__DIRECTIONS__:
Print word for word whatever lies between the first line of the material and the line holding "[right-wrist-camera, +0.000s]", both included, and omit all pictures.

__EXERCISE DATA__:

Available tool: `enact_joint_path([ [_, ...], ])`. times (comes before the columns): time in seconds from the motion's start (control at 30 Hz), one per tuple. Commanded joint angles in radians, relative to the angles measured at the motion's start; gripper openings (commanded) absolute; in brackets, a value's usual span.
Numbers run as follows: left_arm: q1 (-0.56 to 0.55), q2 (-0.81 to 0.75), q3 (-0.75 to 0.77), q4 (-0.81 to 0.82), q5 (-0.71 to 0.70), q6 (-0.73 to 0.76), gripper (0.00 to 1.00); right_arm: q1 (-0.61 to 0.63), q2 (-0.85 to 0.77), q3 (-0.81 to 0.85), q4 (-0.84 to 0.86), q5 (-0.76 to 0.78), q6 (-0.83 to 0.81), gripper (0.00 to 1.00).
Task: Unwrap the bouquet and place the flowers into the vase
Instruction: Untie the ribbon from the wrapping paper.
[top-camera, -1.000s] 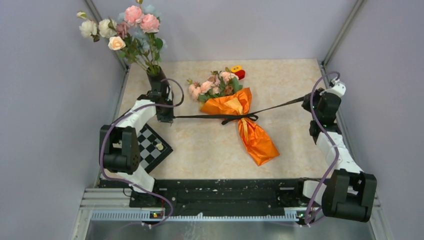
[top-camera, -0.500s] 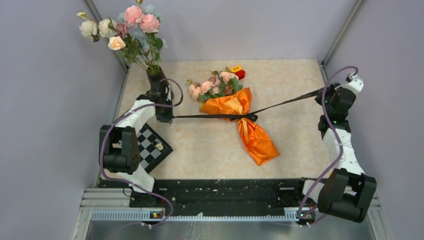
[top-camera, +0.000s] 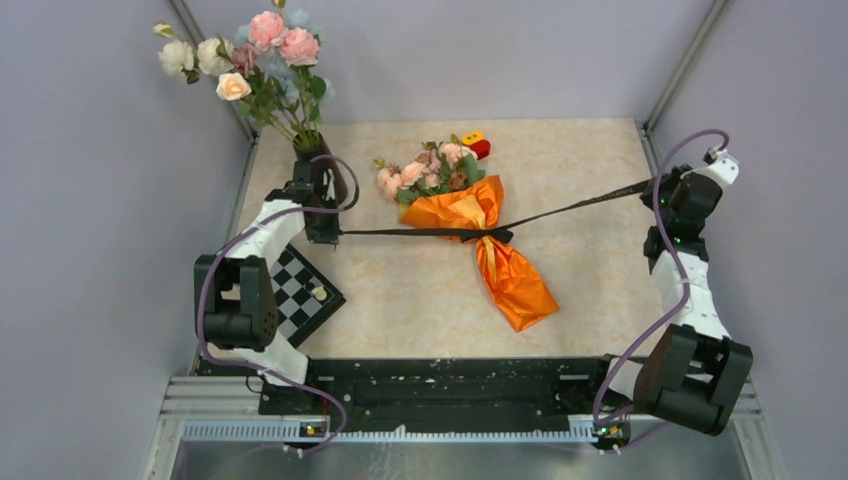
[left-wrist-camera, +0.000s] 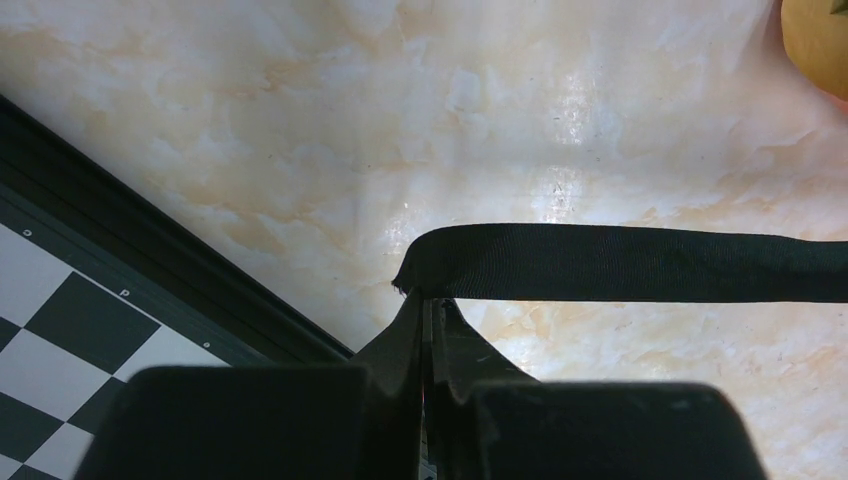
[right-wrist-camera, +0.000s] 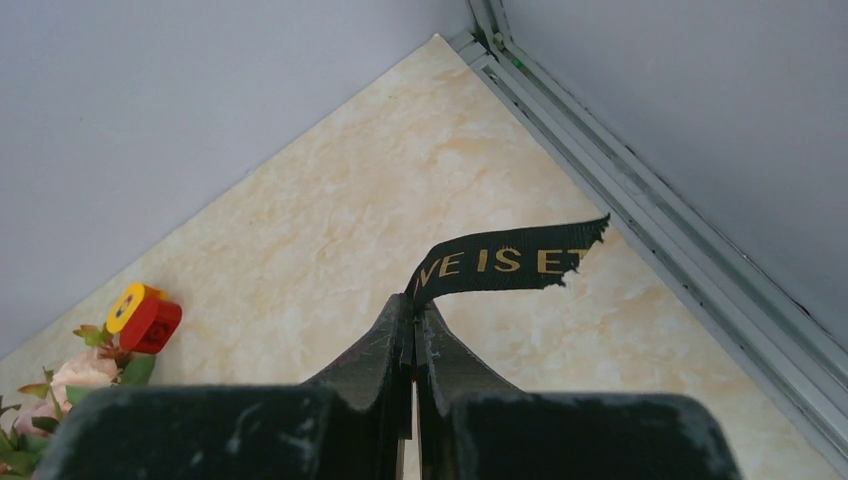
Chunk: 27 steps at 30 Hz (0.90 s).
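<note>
Light bright, even, diffuse, from overhead; shadows soft & faint.
Top view: sharp edge to edge, thin soft shadow under bouquet (top-camera: 515, 275) & arms; shiny wrap throws small glints; grey walls flat, slightly darker twd corners.
Left wrist view: white glare patch on table (left-wrist-camera: 565, 185); ribbon (left-wrist-camera: 620, 262) weave crisp; left gripper (left-wrist-camera: 427, 305) body at btm edge dark, blurred.
Right wrist view: gold lettering on ribbon legible; right gripper (right-wrist-camera: 413, 310) body blurred; flowers (right-wrist-camera: 75, 375) at left edge a bit soft.
</note>
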Motion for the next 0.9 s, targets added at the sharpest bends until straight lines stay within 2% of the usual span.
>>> enact_joint_path([
  [0.0, 0.020, -0.050, 0.020, 0.003, -0.005, 0.009, 0.00, -0.025, 0.011, 0.062, 0.050, -0.006, 0.011, 0.00],
  [0.6, 0.068, -0.087, 0.014, 0.002, -0.005, 0.011, 0.00, -0.071, 0.038, 0.072, 0.055, 0.032, 0.046, 0.00],
  [0.87, 0.135, -0.105, 0.019, 0.002, 0.000, 0.010, 0.00, -0.087, 0.051, 0.076, 0.052, 0.054, 0.059, 0.00],
])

__REPLY TO THE TASK__:
Available tool: `enact_joint_path([ [_, ...], ])`. times (comes before the columns): time in seconds from the motion's start (control at 30 Hz), one per tuple. Commanded joint angles in radians, relative to the angles measured at the motion's start; gripper openings (commanded) absolute; in brackets, a value's usual span.
Numbers run as follows: left_arm: q1 (-0.56 to 0.55), q2 (-0.81 to 0.75), q3 (-0.75 to 0.77), q4 (-0.81 to 0.82), q5 (-0.71 to 0.70), q6 (-0.73 to 0.76), gripper (0.00 to 1.00); right_arm: q1 (-0.61 to 0.63), q2 (-0.85 to 0.77), q3 (-0.81 to 0.85), q4 (-0.84 to 0.86), q5 (-0.76 to 0.78), q6 (-0.83 to 0.81), gripper (0.00 to 1.00).
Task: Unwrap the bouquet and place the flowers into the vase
Instruction: Untie the ribbon from the wrapping paper.
[top-camera, -1.000s] 
[top-camera, -0.500s] 
[top-camera, +0.000s] 
[left-wrist-camera, +0.000s] 
[right-wrist-camera, +0.000s] 

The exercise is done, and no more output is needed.